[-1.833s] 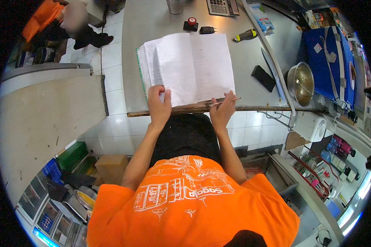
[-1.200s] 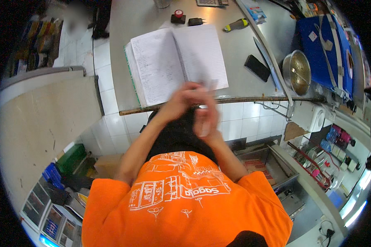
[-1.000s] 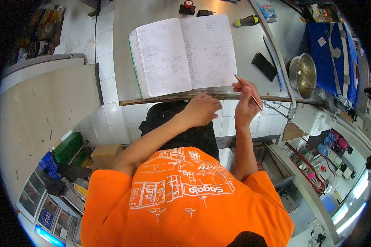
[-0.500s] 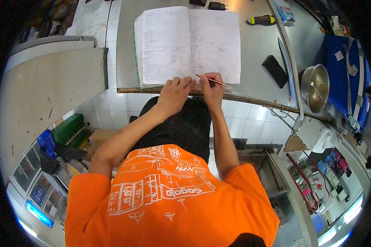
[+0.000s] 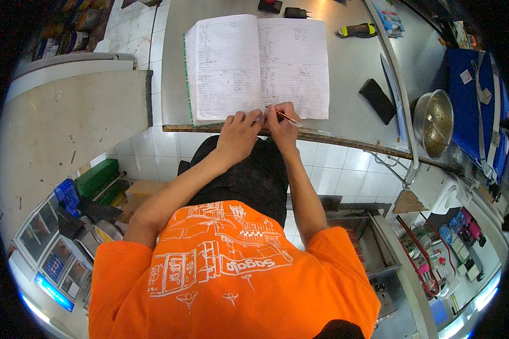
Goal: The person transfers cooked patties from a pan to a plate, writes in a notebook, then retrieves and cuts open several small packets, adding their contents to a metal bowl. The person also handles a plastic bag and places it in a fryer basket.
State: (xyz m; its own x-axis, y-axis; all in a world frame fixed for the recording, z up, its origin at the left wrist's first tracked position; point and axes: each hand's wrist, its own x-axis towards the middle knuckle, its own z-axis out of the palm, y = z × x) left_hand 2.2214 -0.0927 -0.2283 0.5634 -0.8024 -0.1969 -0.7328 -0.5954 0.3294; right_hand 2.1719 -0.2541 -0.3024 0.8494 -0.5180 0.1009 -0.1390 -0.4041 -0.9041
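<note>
An open ruled notebook [image 5: 294, 68] with handwriting on both pages lies on the metal table. My right hand [image 5: 283, 129] pinches a thin pen [image 5: 288, 118], its tip touching the page near the bottom, just right of the centre fold. My left hand [image 5: 238, 135] rests on the notebook's lower edge, left of the fold. Its fingers are bent loosely and a little apart, and I see nothing held in them. The two hands are close together, fingertips nearly meeting.
Right of the notebook lie a black phone [image 5: 377, 100], a long knife [image 5: 391, 85] and a metal bowl [image 5: 430, 133]. Beyond are a yellow-and-black tool [image 5: 357, 30], a black charger [image 5: 297, 12] and a blue bag [image 5: 464, 107]. The metal table's front edge [image 5: 345, 141] runs beside my wrists.
My right hand and the pen have shifted left, closer to the fold and to my left hand. The notebook and table appear slightly lower in view. My left hand stays on the notebook's edge.
</note>
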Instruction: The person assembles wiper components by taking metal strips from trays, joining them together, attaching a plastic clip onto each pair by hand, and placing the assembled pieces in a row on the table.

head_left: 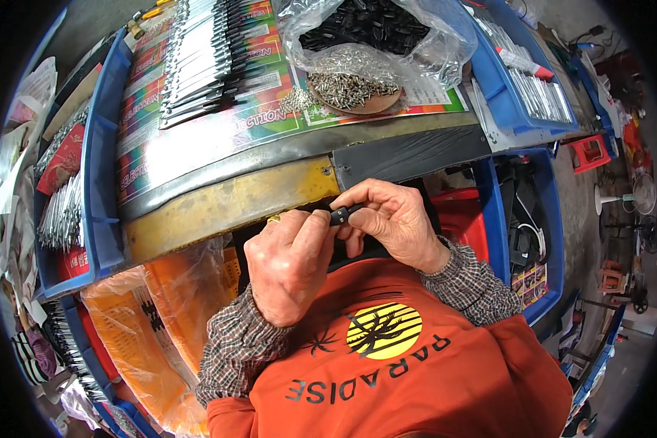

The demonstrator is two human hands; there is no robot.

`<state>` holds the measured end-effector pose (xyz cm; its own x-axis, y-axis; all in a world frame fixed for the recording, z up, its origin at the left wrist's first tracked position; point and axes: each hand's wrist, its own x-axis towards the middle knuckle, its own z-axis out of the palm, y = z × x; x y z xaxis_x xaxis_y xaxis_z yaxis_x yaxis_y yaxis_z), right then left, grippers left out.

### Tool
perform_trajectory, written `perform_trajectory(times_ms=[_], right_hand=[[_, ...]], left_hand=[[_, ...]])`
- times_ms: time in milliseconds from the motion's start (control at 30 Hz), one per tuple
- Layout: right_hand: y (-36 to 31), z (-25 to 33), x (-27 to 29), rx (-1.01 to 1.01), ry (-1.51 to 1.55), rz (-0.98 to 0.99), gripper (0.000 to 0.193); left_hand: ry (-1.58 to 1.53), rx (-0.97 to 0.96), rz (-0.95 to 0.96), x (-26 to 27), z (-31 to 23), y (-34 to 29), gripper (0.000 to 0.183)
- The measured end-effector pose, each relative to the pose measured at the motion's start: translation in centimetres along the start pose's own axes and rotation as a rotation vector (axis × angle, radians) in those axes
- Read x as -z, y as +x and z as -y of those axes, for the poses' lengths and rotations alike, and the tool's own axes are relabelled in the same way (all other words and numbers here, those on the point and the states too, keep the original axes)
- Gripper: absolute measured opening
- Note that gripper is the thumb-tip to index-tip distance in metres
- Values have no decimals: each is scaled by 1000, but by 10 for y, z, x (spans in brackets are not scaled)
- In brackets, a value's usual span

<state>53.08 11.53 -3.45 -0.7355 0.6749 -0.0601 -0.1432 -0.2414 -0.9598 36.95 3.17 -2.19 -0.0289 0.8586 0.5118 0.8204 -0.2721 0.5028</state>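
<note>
Orange-red sweatshirt (449, 376) nearest. Left hand (288, 252) and right hand (394, 219) pinch small black part (339, 216) between them, just off edge of surface (233, 201), probably for fine control. Metal fasteners (354, 89) and plastic bag (449, 47) of black pieces (365, 25) sit ahead, seemingly for easy reach.

Small part (339, 216) black; sleeves (239, 349) checked black-grey; sweatshirt (460, 365) orange-red; disc print (384, 331) yellow; bin (99, 164) blue.
</note>
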Motion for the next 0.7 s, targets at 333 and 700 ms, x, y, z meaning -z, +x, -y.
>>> perform_trajectory(times_ms=[333, 700], right_hand=[[2, 12, -7, -140, -131, -95, 12], [-3, -13, -15, 119, -160, -238, 11]], left_hand=[[11, -32, -12, -6, 0, 0, 20], [20, -51, -59, -9, 0, 1, 21]])
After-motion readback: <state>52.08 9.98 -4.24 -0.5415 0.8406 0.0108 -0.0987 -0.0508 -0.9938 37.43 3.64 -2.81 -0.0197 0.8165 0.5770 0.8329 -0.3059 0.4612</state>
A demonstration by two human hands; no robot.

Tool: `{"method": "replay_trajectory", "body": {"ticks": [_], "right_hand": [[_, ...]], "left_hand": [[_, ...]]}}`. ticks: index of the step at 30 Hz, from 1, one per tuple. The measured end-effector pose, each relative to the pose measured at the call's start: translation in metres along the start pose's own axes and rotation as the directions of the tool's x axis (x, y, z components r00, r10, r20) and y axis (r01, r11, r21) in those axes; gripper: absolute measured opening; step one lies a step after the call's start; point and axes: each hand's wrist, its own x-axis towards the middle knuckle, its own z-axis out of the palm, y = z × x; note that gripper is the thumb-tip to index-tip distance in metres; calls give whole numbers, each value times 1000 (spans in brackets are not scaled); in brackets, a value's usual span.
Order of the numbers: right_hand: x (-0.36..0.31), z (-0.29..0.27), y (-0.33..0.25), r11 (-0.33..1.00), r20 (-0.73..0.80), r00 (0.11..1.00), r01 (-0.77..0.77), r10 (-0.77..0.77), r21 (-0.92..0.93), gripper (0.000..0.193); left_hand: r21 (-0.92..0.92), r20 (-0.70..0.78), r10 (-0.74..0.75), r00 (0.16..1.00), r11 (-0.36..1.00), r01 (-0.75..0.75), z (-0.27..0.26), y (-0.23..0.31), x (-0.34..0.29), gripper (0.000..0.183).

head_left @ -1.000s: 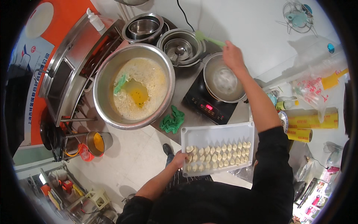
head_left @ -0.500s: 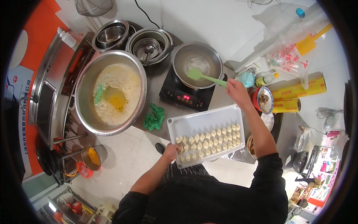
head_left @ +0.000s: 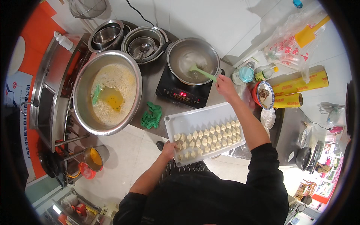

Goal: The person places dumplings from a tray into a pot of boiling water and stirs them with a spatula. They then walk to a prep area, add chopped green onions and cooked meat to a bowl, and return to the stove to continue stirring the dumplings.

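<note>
My left hand is closed on the near left corner of a white rectangular tray. Rows of small pale dumplings fill much of the tray, leaving its far strip bare. Fingers of my right hand wrap round the handle end of a light green spatula. Its blade is dipped in the cloudy water of a metal pot, so part of it is hidden. Under the pot is a black induction cooker with a lit red display. My right forearm passes over the tray's right side.
A large steel basin of frothy yellowish liquid stands left, with a green cloth beside it. Nested steel bowls sit behind. To the right are a patterned bowl, a teal-lidded jar and yellow film-roll boxes.
The spatula's blade has gone lower into the pot's water, and my right hand has shifted slightly with it. My left hand keeps its hold on the tray. The whole view has shifted a little.
</note>
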Motion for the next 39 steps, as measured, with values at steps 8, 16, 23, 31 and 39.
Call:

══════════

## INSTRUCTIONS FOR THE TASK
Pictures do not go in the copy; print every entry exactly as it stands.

## SOLVED EXERCISE
[-1.833s] 
[-1.200s] 
[-1.000s] 
[-0.500s] 
[+0.000s] 
Goal: The person transfers cooked patties from a pan to a plate, writes in a notebook, then retrieves and cuts open several small packets, adding their contents to a metal bowl. The person also handles a plastic bag and places it in a fryer basket.
State: (xyz m; its own x-axis, y-axis; all in a world frame fixed for the recording, z up, its origin at the left wrist's first tracked position; point and axes: each hand's wrist, its own x-axis towards the middle knuckle, its own z-axis out of the palm, y = z × x) left_hand 2.2214 -0.0927 -0.2283 0.5634 -0.8024 -0.1969 -0.7328 -0.5954 0.3294; right_hand 2.1719 -0.2541 -0.3024 0.8494 -0.5180 0.1009 -0.1390 -0.4041 -0.9041
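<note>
An open ruled notebook [image 5: 294, 68] with handwriting on both pages lies on the metal table. My right hand [image 5: 283, 129] pinches a thin pen [image 5: 288, 118], its tip touching the page near the bottom, just right of the centre fold. My left hand [image 5: 238, 135] rests on the notebook's lower edge, left of the fold. Its fingers are bent loosely and a little apart, and I see nothing held in them. The two hands are close together, fingertips nearly meeting.
Right of the notebook lie a black phone [image 5: 377, 100], a long knife [image 5: 391, 85] and a metal bowl [image 5: 430, 133]. Beyond are a yellow-and-black tool [image 5: 357, 30], a black charger [image 5: 297, 12] and a blue bag [image 5: 464, 107]. The metal table's front edge [image 5: 345, 141] runs beside my wrists.
My right hand and the pen have shifted left, closer to the fold and to my left hand. The notebook and table appear slightly lower in view. My left hand stays on the notebook's edge.
</note>
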Instruction: The person assembles wiper components by taking metal strips from trays, joining them together, attaching a plastic clip onto each pair by hand, and placing the assembled pieces in a row on the table.

head_left: 

The demonstrator is two human hands; there is no robot.

`<state>` holds the measured end-effector pose (xyz cm; its own x-axis, y-axis; all in a world frame fixed for the recording, z up, its origin at the left wrist's first tracked position; point and axes: each hand's wrist, its own x-axis towards the middle knuckle, its own z-axis out of the palm, y = z × x; x y z xaxis_x xaxis_y xaxis_z yaxis_x yaxis_y yaxis_z), right then left, grippers left out.

### Tool
perform_trajectory, written `perform_trajectory(times_ms=[_], right_hand=[[_, ...]], left_hand=[[_, ...]])`
- times_ms: time in milliseconds from the motion's start (control at 30 Hz), one per tuple
- Layout: right_hand: y (-36 to 31), z (-25 to 33), x (-27 to 29), rx (-1.01 to 1.01), ry (-1.51 to 1.55), rz (-0.98 to 0.99), gripper (0.000 to 0.193); left_hand: ry (-1.58 to 1.53), rx (-0.97 to 0.96), rz (-0.95 to 0.96), x (-26 to 27), z (-31 to 23), y (-34 to 29), gripper (0.000 to 0.183)
- The measured end-effector pose, each relative to the pose measured at the motion's start: translation in centimetres along the start pose's own axes and rotation as a rotation vector (axis × angle, radians) in those axes
- Read x as -z, y as +x and z as -y of those axes, for the poses' lengths and rotations alike, and the tool's own axes are relabelled in the same way (all other words and numbers here, those on the point and the states too, keep the original axes)
- Gripper: absolute measured opening
- Note that gripper is the thumb-tip to index-tip distance in metres
- Values have no decimals: each is scaled by 1000, but by 10 for y, z, x (spans in brackets are not scaled)
- In brackets, a value's usual span

<state>53.08 11.53 -3.45 -0.7355 0.6749 -0.0601 -0.1432 -0.2414 -0.9598 36.95 3.17 -2.19 -0.0289 0.8586 0.5118 0.8204 -0.2721 0.5028</state>
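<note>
Orange-red sweatshirt (449, 376) nearest. Left hand (288, 252) and right hand (394, 219) pinch small black part (339, 216) between them, just off edge of surface (233, 201), probably for fine control. Metal fasteners (354, 89) and plastic bag (449, 47) of black pieces (365, 25) sit ahead, seemingly for easy reach.

Small part (339, 216) black; sleeves (239, 349) checked black-grey; sweatshirt (460, 365) orange-red; disc print (384, 331) yellow; bin (99, 164) blue.
</note>
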Motion for the next 0.7 s, targets at 333 and 700 ms, x, y, z meaning -z, +x, -y.
>>> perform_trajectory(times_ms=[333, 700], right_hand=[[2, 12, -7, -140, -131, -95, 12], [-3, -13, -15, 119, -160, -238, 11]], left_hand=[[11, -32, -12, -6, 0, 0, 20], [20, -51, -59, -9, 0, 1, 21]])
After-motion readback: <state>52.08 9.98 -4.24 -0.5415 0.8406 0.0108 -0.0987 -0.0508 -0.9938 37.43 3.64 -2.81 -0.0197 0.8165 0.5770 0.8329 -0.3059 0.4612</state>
A demonstration by two human hands; no robot.

Tool: `{"method": "replay_trajectory", "body": {"ticks": [_], "right_hand": [[_, ...]], "left_hand": [[_, ...]]}}`. ticks: index of the step at 30 Hz, from 1, one per tuple. The measured end-effector pose, each relative to the pose measured at the call's start: translation in metres along the start pose's own axes and rotation as the directions of the tool's x axis (x, y, z components r00, r10, r20) and y axis (r01, r11, r21) in those axes; gripper: absolute measured opening; step one lies a step after the call's start; point and axes: each hand's wrist, its own x-axis towards the middle knuckle, its own z-axis out of the palm, y = z × x; note that gripper is the thumb-tip to index-tip distance in metres; calls give whole numbers, each value times 1000 (spans in brackets are not scaled); in brackets, a value's usual span.
Order of the numbers: right_hand: x (-0.36..0.31), z (-0.29..0.27), y (-0.33..0.25), r11 (-0.33..1.00), r20 (-0.73..0.80), r00 (0.11..1.00), r01 (-0.77..0.77), r10 (-0.77..0.77), r21 (-0.92..0.93), gripper (0.000..0.193); left_hand: r21 (-0.92..0.92), r20 (-0.70..0.78), r10 (-0.74..0.75), r00 (0.16..1.00), r11 (-0.36..1.00), r01 (-0.75..0.75), z (-0.27..0.26), y (-0.23..0.31), x (-0.34..0.29), gripper (0.000..0.183).

head_left @ -1.000s: 
head_left @ -0.500s: 
head_left @ +0.000s: 

Goal: The person places dumplings from a tray into a pot of boiling water and stirs them with a spatula. They then walk to a prep area, add chopped green onions and cooked meat to a bowl, and return to the stove to continue stirring the dumplings.

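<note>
My left hand is closed on the near left corner of a white rectangular tray. Rows of small pale dumplings fill much of the tray, leaving its far strip bare. Fingers of my right hand wrap round the handle end of a light green spatula. Its blade is dipped in the cloudy water of a metal pot, so part of it is hidden. Under the pot is a black induction cooker with a lit red display. My right forearm passes over the tray's right side.
A large steel basin of frothy yellowish liquid stands left, with a green cloth beside it. Nested steel bowls sit behind. To the right are a patterned bowl, a teal-lidded jar and yellow film-roll boxes.
The spatula's blade has gone lower into the pot's water, and my right hand has shifted slightly with it. My left hand keeps its hold on the tray. The whole view has shifted a little.
</note>
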Motion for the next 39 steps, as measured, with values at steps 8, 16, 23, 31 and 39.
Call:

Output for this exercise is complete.